ABOUT THIS TASK: Determine how many lines in the entries below include "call". The reply should be that number and nothing else.

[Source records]
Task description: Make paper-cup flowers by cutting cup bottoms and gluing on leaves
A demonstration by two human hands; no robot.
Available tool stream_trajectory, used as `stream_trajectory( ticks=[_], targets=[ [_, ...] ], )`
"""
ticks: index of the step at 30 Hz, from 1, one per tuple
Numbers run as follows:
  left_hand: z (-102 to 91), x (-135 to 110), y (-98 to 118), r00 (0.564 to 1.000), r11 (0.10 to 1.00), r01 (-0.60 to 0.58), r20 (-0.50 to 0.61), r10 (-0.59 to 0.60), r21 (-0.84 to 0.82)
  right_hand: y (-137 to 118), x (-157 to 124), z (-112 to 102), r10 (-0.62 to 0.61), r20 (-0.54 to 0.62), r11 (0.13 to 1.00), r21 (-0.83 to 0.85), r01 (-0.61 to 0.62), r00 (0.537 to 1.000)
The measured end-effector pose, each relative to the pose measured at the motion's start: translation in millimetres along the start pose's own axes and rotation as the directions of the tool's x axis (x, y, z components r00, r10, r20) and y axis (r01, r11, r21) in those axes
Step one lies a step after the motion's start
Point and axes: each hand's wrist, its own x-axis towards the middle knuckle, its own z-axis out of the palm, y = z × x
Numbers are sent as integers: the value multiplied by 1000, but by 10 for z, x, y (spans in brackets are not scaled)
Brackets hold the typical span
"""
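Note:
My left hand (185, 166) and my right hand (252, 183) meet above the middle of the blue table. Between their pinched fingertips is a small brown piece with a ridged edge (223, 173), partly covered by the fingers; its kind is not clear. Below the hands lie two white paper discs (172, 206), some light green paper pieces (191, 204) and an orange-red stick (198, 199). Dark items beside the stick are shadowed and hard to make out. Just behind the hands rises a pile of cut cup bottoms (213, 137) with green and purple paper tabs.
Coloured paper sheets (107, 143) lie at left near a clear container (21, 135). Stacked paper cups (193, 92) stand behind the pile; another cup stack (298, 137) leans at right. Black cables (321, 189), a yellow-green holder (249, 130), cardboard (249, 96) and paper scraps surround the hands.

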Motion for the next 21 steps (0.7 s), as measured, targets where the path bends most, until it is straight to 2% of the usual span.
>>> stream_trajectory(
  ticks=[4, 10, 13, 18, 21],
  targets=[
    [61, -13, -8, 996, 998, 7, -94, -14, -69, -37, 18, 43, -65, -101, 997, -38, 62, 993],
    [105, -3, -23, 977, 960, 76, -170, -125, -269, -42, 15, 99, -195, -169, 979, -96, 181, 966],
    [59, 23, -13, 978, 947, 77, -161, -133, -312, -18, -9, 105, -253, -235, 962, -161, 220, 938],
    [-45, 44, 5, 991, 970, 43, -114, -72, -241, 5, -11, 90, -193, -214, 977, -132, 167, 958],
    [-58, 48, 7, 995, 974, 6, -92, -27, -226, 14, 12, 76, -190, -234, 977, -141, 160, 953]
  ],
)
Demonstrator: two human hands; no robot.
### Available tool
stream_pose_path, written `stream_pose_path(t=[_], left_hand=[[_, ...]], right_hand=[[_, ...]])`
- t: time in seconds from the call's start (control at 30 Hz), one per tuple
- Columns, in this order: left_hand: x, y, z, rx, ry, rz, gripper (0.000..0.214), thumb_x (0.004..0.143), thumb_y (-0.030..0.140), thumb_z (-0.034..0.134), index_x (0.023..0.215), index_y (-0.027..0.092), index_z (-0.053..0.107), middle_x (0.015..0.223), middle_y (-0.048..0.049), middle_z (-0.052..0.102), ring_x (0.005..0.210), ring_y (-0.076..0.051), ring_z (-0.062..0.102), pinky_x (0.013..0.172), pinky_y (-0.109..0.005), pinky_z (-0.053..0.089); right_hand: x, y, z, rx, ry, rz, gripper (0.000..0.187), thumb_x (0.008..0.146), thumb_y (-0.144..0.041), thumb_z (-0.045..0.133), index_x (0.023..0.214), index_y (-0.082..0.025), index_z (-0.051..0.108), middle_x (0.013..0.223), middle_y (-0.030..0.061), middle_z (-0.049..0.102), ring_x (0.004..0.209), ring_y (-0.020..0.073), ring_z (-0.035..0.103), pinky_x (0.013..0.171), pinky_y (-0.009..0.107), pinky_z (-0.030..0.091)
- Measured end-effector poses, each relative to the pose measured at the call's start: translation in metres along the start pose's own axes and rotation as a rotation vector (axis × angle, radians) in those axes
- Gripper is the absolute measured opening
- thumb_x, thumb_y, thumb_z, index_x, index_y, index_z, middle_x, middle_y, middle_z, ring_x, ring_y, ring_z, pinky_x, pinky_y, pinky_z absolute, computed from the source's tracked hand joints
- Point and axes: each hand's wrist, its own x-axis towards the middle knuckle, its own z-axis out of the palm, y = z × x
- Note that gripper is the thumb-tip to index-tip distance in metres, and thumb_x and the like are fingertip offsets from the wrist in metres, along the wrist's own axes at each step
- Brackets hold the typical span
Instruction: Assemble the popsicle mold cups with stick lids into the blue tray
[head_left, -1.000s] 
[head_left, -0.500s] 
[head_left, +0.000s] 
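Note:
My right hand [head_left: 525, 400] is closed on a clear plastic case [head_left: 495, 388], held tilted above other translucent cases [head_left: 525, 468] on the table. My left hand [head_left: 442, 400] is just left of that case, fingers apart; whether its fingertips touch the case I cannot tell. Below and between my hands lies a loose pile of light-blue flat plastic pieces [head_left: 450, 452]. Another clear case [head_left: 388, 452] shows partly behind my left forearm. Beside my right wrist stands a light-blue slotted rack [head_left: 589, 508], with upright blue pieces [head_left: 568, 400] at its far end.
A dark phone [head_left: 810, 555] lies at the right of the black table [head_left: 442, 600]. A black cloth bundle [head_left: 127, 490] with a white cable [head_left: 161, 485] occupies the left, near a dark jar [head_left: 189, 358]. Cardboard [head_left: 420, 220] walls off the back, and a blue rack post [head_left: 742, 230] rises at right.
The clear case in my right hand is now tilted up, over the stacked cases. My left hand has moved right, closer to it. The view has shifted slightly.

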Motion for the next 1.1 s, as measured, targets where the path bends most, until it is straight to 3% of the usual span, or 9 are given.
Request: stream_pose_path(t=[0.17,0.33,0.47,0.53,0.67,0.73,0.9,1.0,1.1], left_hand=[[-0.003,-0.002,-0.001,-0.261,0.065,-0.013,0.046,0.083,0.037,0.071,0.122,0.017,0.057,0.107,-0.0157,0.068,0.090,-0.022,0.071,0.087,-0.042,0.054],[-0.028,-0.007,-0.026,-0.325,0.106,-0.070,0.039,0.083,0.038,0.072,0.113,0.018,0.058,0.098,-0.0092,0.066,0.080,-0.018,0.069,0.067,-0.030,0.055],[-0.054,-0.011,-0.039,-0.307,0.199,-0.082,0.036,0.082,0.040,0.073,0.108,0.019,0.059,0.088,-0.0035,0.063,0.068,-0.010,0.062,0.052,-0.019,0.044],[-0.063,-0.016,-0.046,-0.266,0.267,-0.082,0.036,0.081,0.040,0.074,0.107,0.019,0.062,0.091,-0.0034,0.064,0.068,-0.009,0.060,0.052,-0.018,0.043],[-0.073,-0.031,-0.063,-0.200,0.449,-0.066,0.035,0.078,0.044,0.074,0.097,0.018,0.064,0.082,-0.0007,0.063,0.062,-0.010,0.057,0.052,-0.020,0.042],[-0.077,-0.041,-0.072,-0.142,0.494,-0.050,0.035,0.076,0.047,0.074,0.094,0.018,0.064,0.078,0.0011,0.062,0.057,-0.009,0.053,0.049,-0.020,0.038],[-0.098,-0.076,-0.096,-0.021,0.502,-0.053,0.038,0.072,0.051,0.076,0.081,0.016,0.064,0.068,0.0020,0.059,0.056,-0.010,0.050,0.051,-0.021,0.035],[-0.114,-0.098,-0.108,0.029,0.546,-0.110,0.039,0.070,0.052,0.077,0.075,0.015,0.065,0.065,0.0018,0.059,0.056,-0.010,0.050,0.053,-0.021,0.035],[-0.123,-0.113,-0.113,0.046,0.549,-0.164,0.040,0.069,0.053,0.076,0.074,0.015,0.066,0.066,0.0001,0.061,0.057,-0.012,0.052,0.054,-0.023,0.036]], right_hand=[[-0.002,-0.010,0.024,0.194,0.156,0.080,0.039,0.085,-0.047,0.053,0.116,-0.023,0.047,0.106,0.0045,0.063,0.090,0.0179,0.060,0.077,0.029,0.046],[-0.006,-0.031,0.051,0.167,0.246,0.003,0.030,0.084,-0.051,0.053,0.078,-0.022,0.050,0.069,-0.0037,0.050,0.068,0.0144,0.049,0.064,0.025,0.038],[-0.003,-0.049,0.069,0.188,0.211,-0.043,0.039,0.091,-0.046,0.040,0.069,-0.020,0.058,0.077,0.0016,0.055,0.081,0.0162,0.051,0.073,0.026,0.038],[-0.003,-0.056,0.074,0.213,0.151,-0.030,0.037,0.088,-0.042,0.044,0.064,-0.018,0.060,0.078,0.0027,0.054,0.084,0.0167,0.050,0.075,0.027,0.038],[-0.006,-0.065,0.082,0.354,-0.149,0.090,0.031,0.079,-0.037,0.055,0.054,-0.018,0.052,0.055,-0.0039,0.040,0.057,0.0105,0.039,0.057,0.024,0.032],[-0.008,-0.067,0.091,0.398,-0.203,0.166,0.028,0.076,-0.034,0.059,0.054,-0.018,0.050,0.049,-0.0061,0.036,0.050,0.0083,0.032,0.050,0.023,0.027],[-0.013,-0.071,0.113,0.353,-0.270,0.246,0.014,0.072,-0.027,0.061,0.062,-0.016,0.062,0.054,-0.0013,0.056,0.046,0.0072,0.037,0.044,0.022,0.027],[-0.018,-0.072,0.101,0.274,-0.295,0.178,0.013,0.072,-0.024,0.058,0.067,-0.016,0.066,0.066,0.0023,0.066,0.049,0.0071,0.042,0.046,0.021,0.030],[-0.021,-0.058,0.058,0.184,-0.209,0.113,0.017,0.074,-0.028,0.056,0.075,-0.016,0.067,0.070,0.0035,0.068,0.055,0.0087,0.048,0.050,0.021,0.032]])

EXERCISE RESPONSE: 2